▸ **PROBLEM DETAILS**
Word for word, and with pictures excluded, copy out all the records that follow.

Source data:
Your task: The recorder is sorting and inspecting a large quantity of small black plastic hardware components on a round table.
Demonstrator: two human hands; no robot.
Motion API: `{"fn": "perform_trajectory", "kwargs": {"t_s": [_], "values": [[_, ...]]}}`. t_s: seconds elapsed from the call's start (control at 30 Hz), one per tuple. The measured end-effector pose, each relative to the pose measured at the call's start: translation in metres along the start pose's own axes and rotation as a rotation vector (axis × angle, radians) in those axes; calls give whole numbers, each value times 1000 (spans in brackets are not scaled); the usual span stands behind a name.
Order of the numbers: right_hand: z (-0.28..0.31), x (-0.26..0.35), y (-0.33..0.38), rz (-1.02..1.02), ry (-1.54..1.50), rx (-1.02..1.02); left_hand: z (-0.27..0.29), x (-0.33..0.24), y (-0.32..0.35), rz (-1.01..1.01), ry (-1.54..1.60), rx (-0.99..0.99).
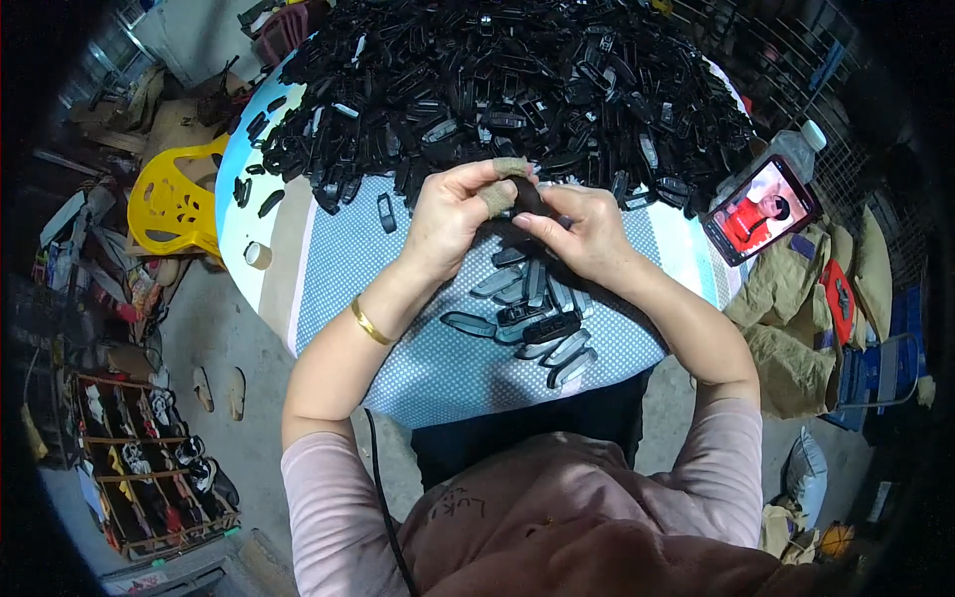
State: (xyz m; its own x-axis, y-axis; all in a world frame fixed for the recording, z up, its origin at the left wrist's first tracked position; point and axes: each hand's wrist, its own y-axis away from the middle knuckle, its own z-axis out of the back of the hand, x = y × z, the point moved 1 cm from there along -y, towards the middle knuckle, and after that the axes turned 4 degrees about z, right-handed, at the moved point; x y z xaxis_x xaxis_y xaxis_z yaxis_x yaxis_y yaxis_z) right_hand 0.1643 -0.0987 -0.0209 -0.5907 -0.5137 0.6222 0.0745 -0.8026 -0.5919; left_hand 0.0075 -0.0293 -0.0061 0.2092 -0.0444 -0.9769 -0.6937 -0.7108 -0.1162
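Both my hands meet over the table, closed around a dark, soft-looking piece (530,199) whose kind I cannot make out. My left hand (450,217), with tan wraps on the thumb and a finger, pinches its left side. From the right, my right hand (589,237) grips it between thumb and fingers. Below the hands lies a loose group of long oval plastic pieces (564,348), black with grey or clear faces. A large heap of similar black pieces (477,90) covers the far part of the table. One single piece (387,212) lies left of my left hand.
The round table has a patterned cover (343,289). A phone (761,211) with a lit screen leans against a clear bottle (796,149) at the right. A small roll (258,256) sits near the left edge. Beyond are a yellow chair (174,204), brown sacks (791,358) and a shoe rack (149,478).
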Motion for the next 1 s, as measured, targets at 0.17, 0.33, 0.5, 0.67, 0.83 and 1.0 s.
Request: {"fn": "perform_trajectory", "kwargs": {"t_s": [0.17, 0.33, 0.5, 0.67, 0.83, 1.0], "values": [[19, -5, -14, -41, 75, 317, 2, -3, -2, 60, -92, -19], [63, -14, -15, -327, 22, 528, -17, -29, 11, -146, -589, 47], [39, -6, -11, -232, 364, 689, -19, -21, 14, -426, -965, 132], [40, -12, -15, -359, 217, 515, -23, -27, 19, -69, -979, 502], [43, -33, -13, -310, -33, 278, 18, -45, 17, -216, -1058, 283], [25, -17, -13, -226, -18, 273, 58, -43, 38, -138, -1530, 163]]}}
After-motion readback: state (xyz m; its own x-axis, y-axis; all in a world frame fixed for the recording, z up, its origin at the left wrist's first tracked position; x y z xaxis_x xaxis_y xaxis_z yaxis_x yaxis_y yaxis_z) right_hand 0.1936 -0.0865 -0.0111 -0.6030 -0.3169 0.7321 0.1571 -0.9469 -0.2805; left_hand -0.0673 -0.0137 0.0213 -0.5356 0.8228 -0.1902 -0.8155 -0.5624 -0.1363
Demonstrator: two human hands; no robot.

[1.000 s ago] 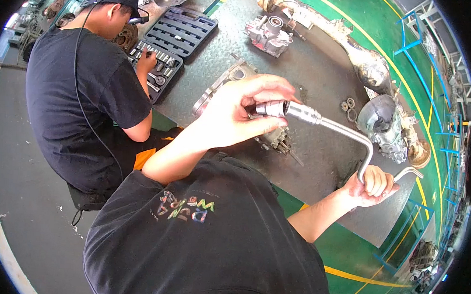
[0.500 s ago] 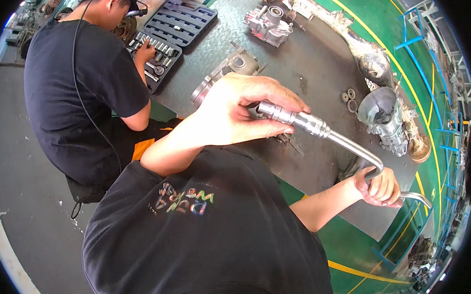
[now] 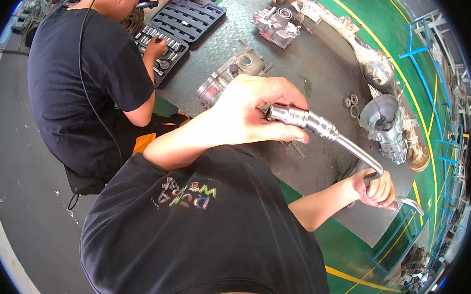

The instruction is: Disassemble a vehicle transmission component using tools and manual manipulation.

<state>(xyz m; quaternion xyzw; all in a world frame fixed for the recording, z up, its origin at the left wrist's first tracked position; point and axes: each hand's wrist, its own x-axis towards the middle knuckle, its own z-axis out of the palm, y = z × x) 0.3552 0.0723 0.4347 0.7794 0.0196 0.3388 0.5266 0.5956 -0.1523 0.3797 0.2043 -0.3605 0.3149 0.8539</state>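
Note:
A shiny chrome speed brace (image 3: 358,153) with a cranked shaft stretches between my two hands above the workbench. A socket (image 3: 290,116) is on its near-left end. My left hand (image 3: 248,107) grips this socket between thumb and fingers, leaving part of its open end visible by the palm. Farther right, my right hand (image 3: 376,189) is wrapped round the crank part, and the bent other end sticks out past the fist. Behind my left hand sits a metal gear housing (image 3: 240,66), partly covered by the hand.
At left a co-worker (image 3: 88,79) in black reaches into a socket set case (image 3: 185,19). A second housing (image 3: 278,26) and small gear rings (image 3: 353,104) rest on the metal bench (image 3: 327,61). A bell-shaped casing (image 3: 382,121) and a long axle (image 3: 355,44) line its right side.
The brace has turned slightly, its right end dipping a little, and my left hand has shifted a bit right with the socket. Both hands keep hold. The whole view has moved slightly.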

▸ **EXERCISE RESPONSE**
Your task: The recorder is sorting and inspecting a large quantity of small black plastic hardware components on a round table.
Demonstrator: two human hands; no robot.
Motion API: `{"fn": "perform_trajectory", "kwargs": {"t_s": [_], "values": [[_, ...]]}}`. t_s: seconds elapsed from the call's start (control at 30 Hz), one per tuple. The measured end-effector pose, each relative to the pose measured at the call's start: translation in metres along the start pose's own axes and rotation as a rotation vector (axis × angle, radians) in those axes; calls give whole numbers, each value times 1000 (spans in brackets are not scaled); the usual span stands behind a name.
Order of the numbers: right_hand: z (-0.28..0.31), x (-0.26..0.35), y (-0.33..0.38), rz (-1.02..1.02), ry (-1.54..1.50), rx (-1.02..1.02); left_hand: z (-0.27..0.29), x (-0.33..0.24), y (-0.32..0.35), rz (-1.01..1.01), ry (-1.54..1.60), rx (-0.99..0.99).
State: (xyz m; its own x-axis, y-axis; all in a world frame fixed for the recording, z up, its origin at the left wrist's first tracked position; point and axes: each hand's wrist, its own y-axis away from the middle knuckle, its own z-axis out of the back of the hand, x = y × z, the point moved 1 cm from there along -y, towards the middle knuckle, and after that the axes turned 4 degrees about z, right-handed, at the moved point; x y z xaxis_x xaxis_y xaxis_z yaxis_x yaxis_y yaxis_z) right_hand 0.1643 -0.0987 -0.0209 -0.5907 -0.5137 0.6222 0.0745 -0.8026 -0.5919; left_hand 0.0075 -0.0293 -0.0061 0.2092 -0.0444 -0.9769 -0.6937 -0.7108 -0.1162
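Both my hands meet over the table, closed around a dark, soft-looking piece (530,199) whose kind I cannot make out. My left hand (450,217), with tan wraps on the thumb and a finger, pinches its left side. From the right, my right hand (589,237) grips it between thumb and fingers. Below the hands lies a loose group of long oval plastic pieces (564,348), black with grey or clear faces. A large heap of similar black pieces (477,90) covers the far part of the table. One single piece (387,212) lies left of my left hand.
The round table has a patterned cover (343,289). A phone (761,211) with a lit screen leans against a clear bottle (796,149) at the right. A small roll (258,256) sits near the left edge. Beyond are a yellow chair (174,204), brown sacks (791,358) and a shoe rack (149,478).
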Motion for the next 1 s, as measured, targets at 0.17, 0.33, 0.5, 0.67, 0.83 and 1.0 s.
Request: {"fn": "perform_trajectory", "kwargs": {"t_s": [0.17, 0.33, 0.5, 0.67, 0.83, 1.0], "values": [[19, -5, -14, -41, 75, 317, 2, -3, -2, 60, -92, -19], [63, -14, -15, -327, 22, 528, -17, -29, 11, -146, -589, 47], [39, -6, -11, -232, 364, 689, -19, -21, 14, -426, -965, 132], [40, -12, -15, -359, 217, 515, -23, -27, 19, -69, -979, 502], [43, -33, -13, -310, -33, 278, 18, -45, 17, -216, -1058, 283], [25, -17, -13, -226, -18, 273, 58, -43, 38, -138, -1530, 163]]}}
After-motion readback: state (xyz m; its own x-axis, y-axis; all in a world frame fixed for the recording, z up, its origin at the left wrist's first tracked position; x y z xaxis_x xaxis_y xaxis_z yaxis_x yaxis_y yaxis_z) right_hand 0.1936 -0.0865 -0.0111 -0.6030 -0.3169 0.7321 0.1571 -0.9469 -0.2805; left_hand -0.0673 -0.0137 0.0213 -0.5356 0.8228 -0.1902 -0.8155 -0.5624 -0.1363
Demonstrator: two human hands; no robot.

[1.000 s ago] 
[0.500 s ago] 
[now] 

The instruction is: Disassemble a vehicle transmission component using tools and manual manipulation.

<state>(xyz m; quaternion xyzw; all in a world frame fixed for the recording, z up, its origin at the left wrist's first tracked position; point and axes: each hand's wrist, its own x-axis towards the middle knuckle, its own z-axis out of the palm, y = z × x) 0.3552 0.0723 0.4347 0.7794 0.0196 0.3388 0.5266 0.5956 -0.1523 0.3797 0.2043 -0.3605 0.3149 0.8539</state>
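Note:
A shiny chrome speed brace (image 3: 358,153) with a cranked shaft stretches between my two hands above the workbench. A socket (image 3: 290,116) is on its near-left end. My left hand (image 3: 248,107) grips this socket between thumb and fingers, leaving part of its open end visible by the palm. Farther right, my right hand (image 3: 376,189) is wrapped round the crank part, and the bent other end sticks out past the fist. Behind my left hand sits a metal gear housing (image 3: 240,66), partly covered by the hand.
At left a co-worker (image 3: 88,79) in black reaches into a socket set case (image 3: 185,19). A second housing (image 3: 278,26) and small gear rings (image 3: 353,104) rest on the metal bench (image 3: 327,61). A bell-shaped casing (image 3: 382,121) and a long axle (image 3: 355,44) line its right side.
The brace has turned slightly, its right end dipping a little, and my left hand has shifted a bit right with the socket. Both hands keep hold. The whole view has moved slightly.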

This output is now finished.